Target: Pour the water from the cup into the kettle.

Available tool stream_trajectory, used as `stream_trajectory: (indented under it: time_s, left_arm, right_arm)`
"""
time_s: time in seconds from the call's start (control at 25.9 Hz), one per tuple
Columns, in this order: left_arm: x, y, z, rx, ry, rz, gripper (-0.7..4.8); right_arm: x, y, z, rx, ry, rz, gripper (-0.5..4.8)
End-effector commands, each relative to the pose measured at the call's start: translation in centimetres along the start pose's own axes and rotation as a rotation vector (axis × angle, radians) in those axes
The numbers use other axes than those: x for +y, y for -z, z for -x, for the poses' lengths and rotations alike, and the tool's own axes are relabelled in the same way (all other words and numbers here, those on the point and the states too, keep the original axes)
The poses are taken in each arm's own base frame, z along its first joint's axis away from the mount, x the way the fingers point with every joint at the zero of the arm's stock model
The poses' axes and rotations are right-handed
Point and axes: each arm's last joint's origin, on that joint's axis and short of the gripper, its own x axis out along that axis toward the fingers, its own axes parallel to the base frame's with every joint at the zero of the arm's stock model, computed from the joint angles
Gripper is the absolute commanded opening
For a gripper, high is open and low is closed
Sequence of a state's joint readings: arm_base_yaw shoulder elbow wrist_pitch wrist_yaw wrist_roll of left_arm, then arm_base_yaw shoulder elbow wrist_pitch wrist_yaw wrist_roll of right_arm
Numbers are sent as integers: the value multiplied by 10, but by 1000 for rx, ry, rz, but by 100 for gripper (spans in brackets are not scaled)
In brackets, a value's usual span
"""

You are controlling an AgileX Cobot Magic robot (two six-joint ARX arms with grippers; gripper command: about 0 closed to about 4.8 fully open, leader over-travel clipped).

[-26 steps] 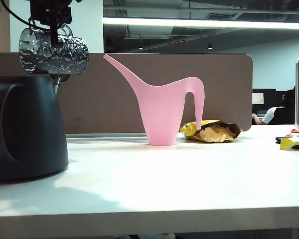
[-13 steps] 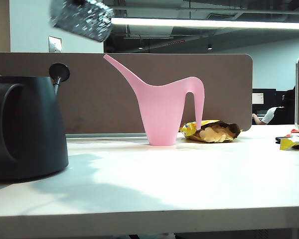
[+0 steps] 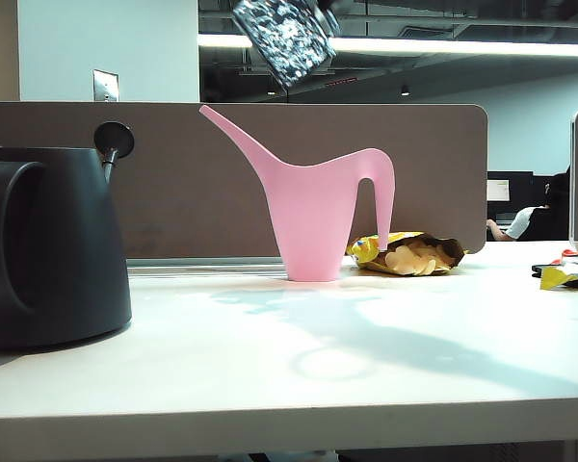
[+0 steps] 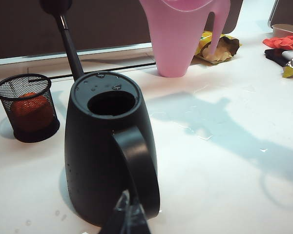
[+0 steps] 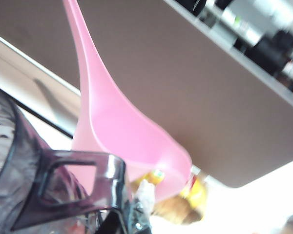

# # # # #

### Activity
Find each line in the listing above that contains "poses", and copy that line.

### Task result
The numbers use other axes than those: x for +y, y for -z, z for -x, for the poses' lengths and rotations alike, and the tool's own axes are relabelled in the same way (all other words and numbers here, those on the point and the states too, keep the original axes)
The poses are taken in each arm's own base frame, z along its first joint's axis away from the mount, x the way the fingers point with every joint at the zero of the arm's stock model
The poses' axes and rotations are right-handed

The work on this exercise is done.